XFS online filesystem check and repair

colechristensen · on July 11, 2023

Back in the day XFS was great and worked excellently and was quite resilient, performant, etc. etc... until it wasn't. If it got too full or somehow corrupted beyond its capacity to recover then you were just screwed and it was very difficult to actually get your data back. Like it had a much higher threshold for being shitty and was great before you hit that threshold but after you hit it it was much worse than ext2/3 or whatever else I was using. Something around 80% full and it started to get awful and you risked losing your entire filesystem.

I'd have real reservations about knowingly using it again these days because of bad experiences, though this bias is based on really old experiences which are quite possibly no longer relevant.

linsomniac · on July 11, 2023

I have two bad XFS experiences that stick out in my memory. I like XFS, don't get me wrong.

I ran XFS on our Linux distribution/package mirror. We ended up having some sort of error and the filesystem wouldn't mount, so I tried running the fsck. After around a day, it bombed out with out of memory. I scrounged around, took down another server or two to max out the memory on the mirror server and eventually was able to get it to complete the fsck in a couple more days.

For a while I ran XFS on my laptop. This was some Thinkpad that had fancy-pants graphics, and the graphics drivers made the system quite unstable It would oops every 2-4 hours of normal use. XFS had this bad habit at the time (long since fixed, IIRC) of reverting files to HOURS old data after the reboot.

A peer of this comment mentioned btrfs. Around the same time I played around with btrfs. For around a year I ran a couple of my company laptops on btrfs with zero problems. Then, after one set of updates, both of them completely corrupted their filesystems. I stopped using it, hoping that btrfs would fairly quickly stabilize, but have never ended up going back to it. I love the idea of btrfs, but am a bit gun-shy.

I used Reiser extensively for map tile file-systems, largely because their idea of a "small file" was 1-2 orders of magnitude smaller than most other filesystems. This particular use case was full world tiles, and a lot of them were solid blue (oceans, you know), I want to say 37 bytes. My current gig puts tiles on XFS and it works great for that.
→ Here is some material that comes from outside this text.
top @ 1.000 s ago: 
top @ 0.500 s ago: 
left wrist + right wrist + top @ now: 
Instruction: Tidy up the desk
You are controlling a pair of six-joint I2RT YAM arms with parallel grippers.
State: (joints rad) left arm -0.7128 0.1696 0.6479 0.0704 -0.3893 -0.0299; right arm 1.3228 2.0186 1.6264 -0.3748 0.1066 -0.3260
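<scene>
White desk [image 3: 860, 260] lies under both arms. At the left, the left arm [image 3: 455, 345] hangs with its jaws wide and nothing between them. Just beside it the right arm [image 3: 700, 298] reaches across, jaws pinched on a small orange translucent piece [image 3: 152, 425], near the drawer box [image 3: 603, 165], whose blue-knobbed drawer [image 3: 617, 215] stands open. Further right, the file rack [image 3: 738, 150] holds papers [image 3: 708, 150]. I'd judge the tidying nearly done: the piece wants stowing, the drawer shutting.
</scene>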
ZFS is a filesystem that has never let me down. Performance can often be spotty, especially if you think you can use dedup, but I've had some pretty bad things happen to ZFS volumes and have never lost data on one of them. It's really the only place I'll put archive data. I've run a lot of backup servers using ZFS, even back in the days of zfsfuse, and it's just been a workhorse. Even in early days when zfsfuse had some pretty obscure bugs and would choke about every month or two. Kudos to the zfs+fuse developers, they quickly tracked down every issue I ran into once I had a stress test use case going.

EXT has been a real workhorse too. I've lost data, rarely, but considering it's 99% of the filesystems I've run over the decades... Pretty good track record.
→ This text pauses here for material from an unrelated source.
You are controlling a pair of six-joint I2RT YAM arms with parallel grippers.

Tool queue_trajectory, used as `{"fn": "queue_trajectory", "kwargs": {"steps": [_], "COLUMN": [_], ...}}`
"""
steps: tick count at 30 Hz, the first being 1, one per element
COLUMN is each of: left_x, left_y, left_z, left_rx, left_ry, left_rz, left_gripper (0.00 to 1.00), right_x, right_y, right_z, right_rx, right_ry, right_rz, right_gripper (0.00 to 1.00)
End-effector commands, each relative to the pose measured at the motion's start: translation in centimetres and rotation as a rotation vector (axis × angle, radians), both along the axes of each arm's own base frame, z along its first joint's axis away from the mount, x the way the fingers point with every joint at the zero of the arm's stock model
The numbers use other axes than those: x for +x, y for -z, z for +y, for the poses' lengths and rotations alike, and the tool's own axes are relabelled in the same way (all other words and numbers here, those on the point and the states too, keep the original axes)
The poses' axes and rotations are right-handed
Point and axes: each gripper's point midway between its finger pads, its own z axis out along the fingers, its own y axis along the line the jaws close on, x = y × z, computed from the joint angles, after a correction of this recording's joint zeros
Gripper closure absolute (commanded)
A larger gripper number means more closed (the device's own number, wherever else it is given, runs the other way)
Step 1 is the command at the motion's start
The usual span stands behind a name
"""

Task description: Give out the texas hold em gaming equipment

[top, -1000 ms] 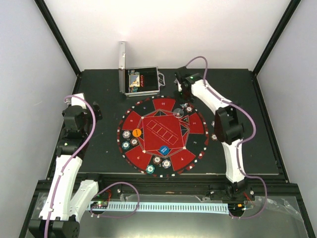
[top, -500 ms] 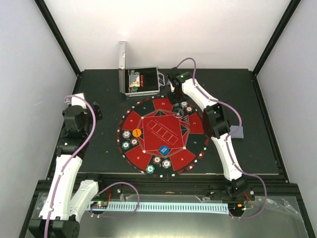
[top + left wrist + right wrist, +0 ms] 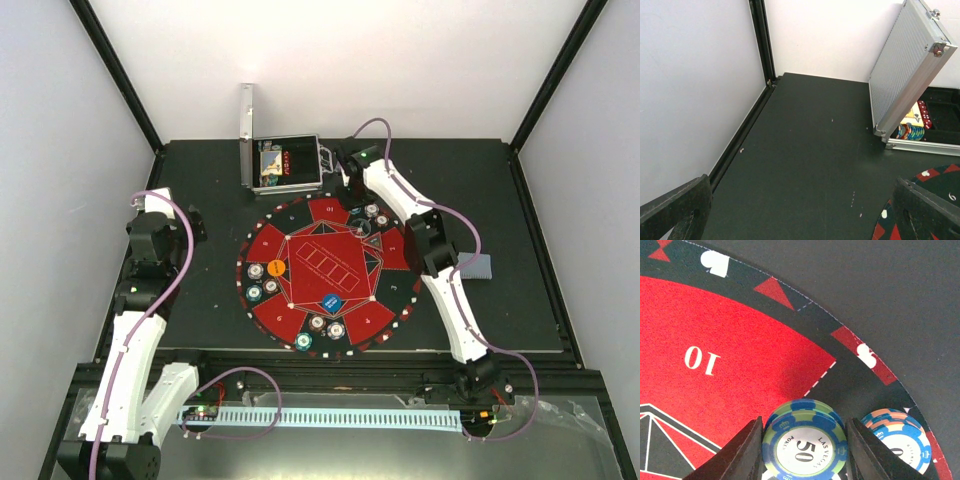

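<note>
Top external shows your left gripper (image 3: 800, 217) spread above the black table (image 3: 215, 190). Farther in, your right gripper (image 3: 804, 452) pinches a blue-green 50 poker chip (image 3: 805, 435) at the red-and-black mat's (image 3: 310, 240) far edge. Beyond stand the open silver case (image 3: 285, 160) and white walls (image 3: 330, 60).

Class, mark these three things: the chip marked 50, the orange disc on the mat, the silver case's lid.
chip marked 50 (image 3: 805, 446): right wrist view, its white centre.
orange disc (image 3: 277, 268): top view, its middle.
case lid (image 3: 907, 65): left wrist view, its ribbed face.
</note>
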Motion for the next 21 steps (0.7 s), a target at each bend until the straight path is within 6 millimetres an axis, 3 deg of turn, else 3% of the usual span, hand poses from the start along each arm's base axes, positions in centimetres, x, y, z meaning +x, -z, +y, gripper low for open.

Veritas vx on HP-UX was like a space age filesystem back in the mid '90s, but also was kind of painful. My memories of it are just vague and bad.
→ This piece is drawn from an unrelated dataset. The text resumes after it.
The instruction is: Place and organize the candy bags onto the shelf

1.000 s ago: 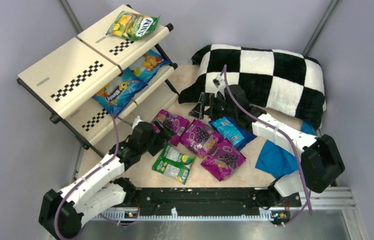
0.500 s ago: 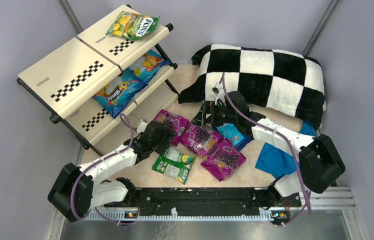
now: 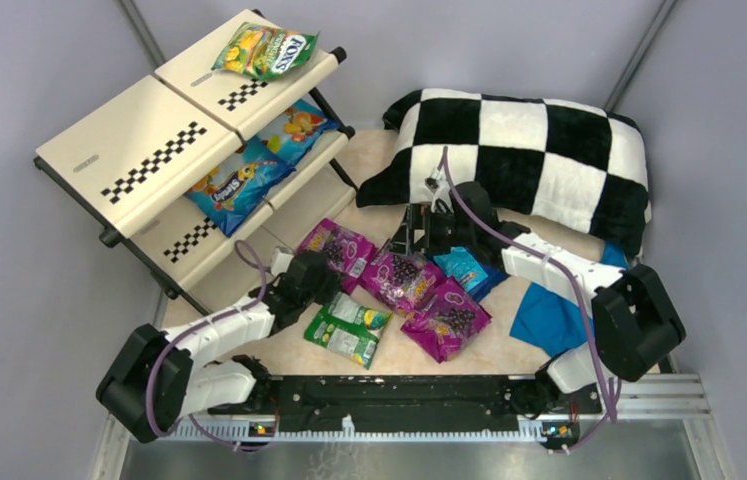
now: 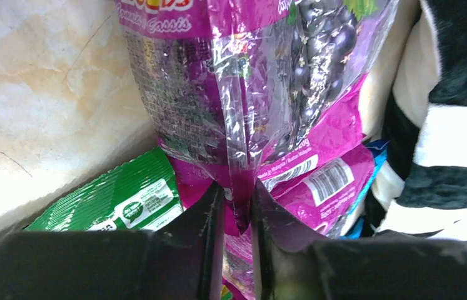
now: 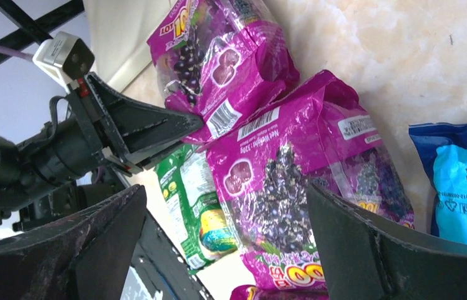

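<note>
Three magenta candy bags lie in a row on the table: left [image 3: 344, 244], middle [image 3: 399, 275], right [image 3: 449, 318]. My left gripper [image 3: 315, 270] is shut on the near edge of the left magenta bag [image 4: 243, 94]; the left wrist view shows the fold pinched between the fingers [image 4: 209, 212]. A green-white bag [image 3: 347, 328] lies beside it. My right gripper [image 3: 419, 226] hovers open over the middle magenta bag [image 5: 306, 181], next to a blue bag [image 3: 461, 266]. The shelf [image 3: 139, 150] carries a FOX'S bag [image 3: 267, 48] on top and two blue bags [image 3: 249, 178] on the middle tier.
A black-and-white checkered pillow [image 3: 529, 150] lies behind the right arm. A plain blue cloth [image 3: 549, 320] sits at the right front. The arms' black base rail [image 3: 399, 392] runs along the near edge. Grey walls close in both sides.
My left gripper has shut on the edge of the left magenta bag after reaching in toward it. The right gripper shifted slightly nearer and stays open.
</note>
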Robot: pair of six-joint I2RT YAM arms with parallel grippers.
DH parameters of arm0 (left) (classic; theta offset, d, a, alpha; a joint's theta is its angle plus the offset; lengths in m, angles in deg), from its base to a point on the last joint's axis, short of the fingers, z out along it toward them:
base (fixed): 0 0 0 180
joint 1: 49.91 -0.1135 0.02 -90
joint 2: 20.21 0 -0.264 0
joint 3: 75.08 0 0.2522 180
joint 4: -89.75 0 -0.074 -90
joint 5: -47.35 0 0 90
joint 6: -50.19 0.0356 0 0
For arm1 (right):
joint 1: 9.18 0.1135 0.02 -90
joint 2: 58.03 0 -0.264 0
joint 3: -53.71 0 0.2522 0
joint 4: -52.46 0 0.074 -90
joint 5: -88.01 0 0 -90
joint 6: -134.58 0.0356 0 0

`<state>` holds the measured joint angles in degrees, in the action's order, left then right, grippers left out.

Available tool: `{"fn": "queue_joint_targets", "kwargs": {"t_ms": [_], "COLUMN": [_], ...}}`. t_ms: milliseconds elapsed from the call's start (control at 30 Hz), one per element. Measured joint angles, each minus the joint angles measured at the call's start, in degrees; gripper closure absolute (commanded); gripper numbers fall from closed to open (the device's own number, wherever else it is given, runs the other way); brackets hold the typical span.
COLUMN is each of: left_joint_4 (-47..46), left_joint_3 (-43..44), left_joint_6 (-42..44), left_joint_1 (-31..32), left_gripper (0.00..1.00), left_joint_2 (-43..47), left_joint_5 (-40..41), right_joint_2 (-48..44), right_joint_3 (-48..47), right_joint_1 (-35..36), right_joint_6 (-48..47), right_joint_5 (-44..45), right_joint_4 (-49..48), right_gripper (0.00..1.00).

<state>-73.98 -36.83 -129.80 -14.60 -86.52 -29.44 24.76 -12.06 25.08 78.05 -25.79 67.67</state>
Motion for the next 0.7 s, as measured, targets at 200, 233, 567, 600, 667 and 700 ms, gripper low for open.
{"fn": "queue_joint_targets", "kwargs": {"t_ms": [200, 233, 567, 600, 667, 700], "left_joint_4": [-2.7, -3.9, -17.0, -18.8, -22.7, -24.9], "left_joint_3": [-3.0, -4.2, -14.3, -15.5, -18.1, -19.5], "left_joint_6": [-0.9, -1.3, -5.9, -6.7, -8.4, -9.3], "left_joint_1": [0.0, 0.0, -1.0, -1.1, -1.2, -1.3], "left_gripper": [0.96, 0.98, 1.0, 1.0, 1.0, 1.0], "left_joint_2": [4.5, 5.8, 13.4, 14.0, 15.0, 15.5], "left_joint_5": [0.2, 0.1, -5.1, -5.7, -6.8, -7.4], "right_joint_2": [3.1, 3.2, 4.7, 5.1, 5.6, 5.7], "right_joint_3": [-2.7, -2.9, -2.5, -2.3, -2.0, -1.9], "right_joint_1": [0.1, 0.4, 3.7, 4.0, 5.0, 5.7], "right_joint_6": [1.6, 2.5, 17.4, 19.1, 22.5, 24.2], "right_joint_5": [-0.7, -0.7, -1.8, -1.5, -0.2, 0.9], "right_joint_4": [1.5, 1.4, -9.5, -10.3, -10.4, -9.9], "right_gripper": [0.01, 0.01, 0.06, 0.06, 0.06, 0.06]}}
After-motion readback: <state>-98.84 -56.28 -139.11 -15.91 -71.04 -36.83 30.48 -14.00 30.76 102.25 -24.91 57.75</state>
I'd love to have HAMMER under Linux. :-)

Ok, discuss!

mrktf · on July 11, 2023

With btrfs, interestingly enough never lost data, but got volume stuck to read only mode (fsck didn't help) multiple times over the years.

On sad note qgroup qouta (it is fancy qouta - you can limit disk usage per subvolume basis https://btrfs.readthedocs.io/en/latest/btrfs-quota.html#perf... sounds much more positive than real impact :/ although didn't test with latest kernel ) starts struggle when there are load using 5 users (using docker containers with jupyterhub) and when load goes near 10 docker instances, new docker container creation literally crawls - start taking minutes

SubjectToChange · on July 11, 2023

I’ve been running btrfs on my laptop and workstation since 2015 and haven’t had any issues. I get all the advanced FS functionality I want without needing to worry about kernel versions or any of the other hassle of setting up ZFS.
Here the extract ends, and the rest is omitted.